What to ask your SOC team after reading about Ink Dragon
If you want a fast read on readiness, these questions surface gaps quickly:
- Can we enumerate every internet-exposed IIS/SharePoint instance and its patch level in 24 hours?
- Do we alert on IIS module changes and treat them like a security event, not a sysadmin ticket?
- Can we detect Graph API abuse beyond “impossible travel” alerts—specifically command-and-control patterns?
- Do we have Domain Admin session hygiene (timeouts, logoff enforcement, credential isolation) actually enforced?
- If a server becomes a relay, can we spot and block it without waiting for threat intel?
If any answer is “not really,” you’ve got a clear action list.

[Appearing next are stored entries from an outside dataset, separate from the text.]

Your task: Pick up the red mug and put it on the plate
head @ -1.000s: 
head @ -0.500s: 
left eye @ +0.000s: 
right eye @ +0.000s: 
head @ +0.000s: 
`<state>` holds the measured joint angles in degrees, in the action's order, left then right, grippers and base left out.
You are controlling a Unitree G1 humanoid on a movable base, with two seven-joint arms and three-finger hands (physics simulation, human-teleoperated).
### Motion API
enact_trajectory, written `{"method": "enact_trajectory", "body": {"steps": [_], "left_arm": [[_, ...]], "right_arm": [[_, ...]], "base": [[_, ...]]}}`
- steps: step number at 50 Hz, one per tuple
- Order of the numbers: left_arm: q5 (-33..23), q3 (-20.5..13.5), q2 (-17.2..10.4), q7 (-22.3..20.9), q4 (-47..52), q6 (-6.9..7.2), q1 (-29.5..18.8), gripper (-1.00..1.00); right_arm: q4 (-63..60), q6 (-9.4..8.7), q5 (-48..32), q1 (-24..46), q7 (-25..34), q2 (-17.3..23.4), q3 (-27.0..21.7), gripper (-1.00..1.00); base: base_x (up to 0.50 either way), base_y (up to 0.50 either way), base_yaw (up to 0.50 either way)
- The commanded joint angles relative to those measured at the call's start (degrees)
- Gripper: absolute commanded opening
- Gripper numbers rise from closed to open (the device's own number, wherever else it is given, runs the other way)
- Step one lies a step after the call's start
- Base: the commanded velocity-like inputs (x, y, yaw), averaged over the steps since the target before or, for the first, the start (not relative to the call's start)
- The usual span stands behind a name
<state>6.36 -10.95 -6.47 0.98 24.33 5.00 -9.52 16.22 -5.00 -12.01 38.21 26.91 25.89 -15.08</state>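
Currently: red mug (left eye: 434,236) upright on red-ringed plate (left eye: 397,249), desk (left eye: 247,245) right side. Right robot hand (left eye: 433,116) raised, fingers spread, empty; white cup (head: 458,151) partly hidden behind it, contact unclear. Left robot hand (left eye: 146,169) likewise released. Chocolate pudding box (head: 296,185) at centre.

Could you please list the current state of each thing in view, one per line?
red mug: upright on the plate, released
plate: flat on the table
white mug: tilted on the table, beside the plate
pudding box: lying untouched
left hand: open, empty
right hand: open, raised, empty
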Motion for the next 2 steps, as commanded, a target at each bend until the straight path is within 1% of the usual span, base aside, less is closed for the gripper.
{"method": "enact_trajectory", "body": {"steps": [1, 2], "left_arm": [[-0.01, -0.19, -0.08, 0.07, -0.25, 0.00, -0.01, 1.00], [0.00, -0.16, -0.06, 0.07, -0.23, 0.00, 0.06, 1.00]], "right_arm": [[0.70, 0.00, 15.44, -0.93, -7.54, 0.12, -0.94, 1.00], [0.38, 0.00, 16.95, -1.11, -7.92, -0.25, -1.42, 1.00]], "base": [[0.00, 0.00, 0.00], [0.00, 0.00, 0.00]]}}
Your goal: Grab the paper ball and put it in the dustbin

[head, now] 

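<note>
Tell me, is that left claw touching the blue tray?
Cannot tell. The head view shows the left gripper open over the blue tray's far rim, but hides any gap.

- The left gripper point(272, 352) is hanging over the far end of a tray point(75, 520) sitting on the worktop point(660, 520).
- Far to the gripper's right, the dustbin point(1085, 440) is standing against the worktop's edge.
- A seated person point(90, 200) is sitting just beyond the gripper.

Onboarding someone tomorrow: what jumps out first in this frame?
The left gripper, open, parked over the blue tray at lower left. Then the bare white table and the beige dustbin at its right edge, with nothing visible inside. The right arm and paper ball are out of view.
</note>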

Where this fits in the “AI in Cybersecurity” series
This Ink Dragon campaign is a clean example of why AI in cybersecurity isn’t about flashy dashboards—it’s about behavioral detection and faster decisions when attackers hide inside legitimate tools.
ShadowPad relays, ViewState deserialization, and Graph API-based C2 all share a theme: the attacker’s traffic can look boring. That’s precisely when machine learning detection, entity analytics, and automated correlation pull their weight.
If you’re responsible for government or critical infrastructure defense, the question worth sitting with is simple: If Ink Dragon used your servers as a relay node tomorrow, would your team notice before another victim’s traffic started flowing through your network?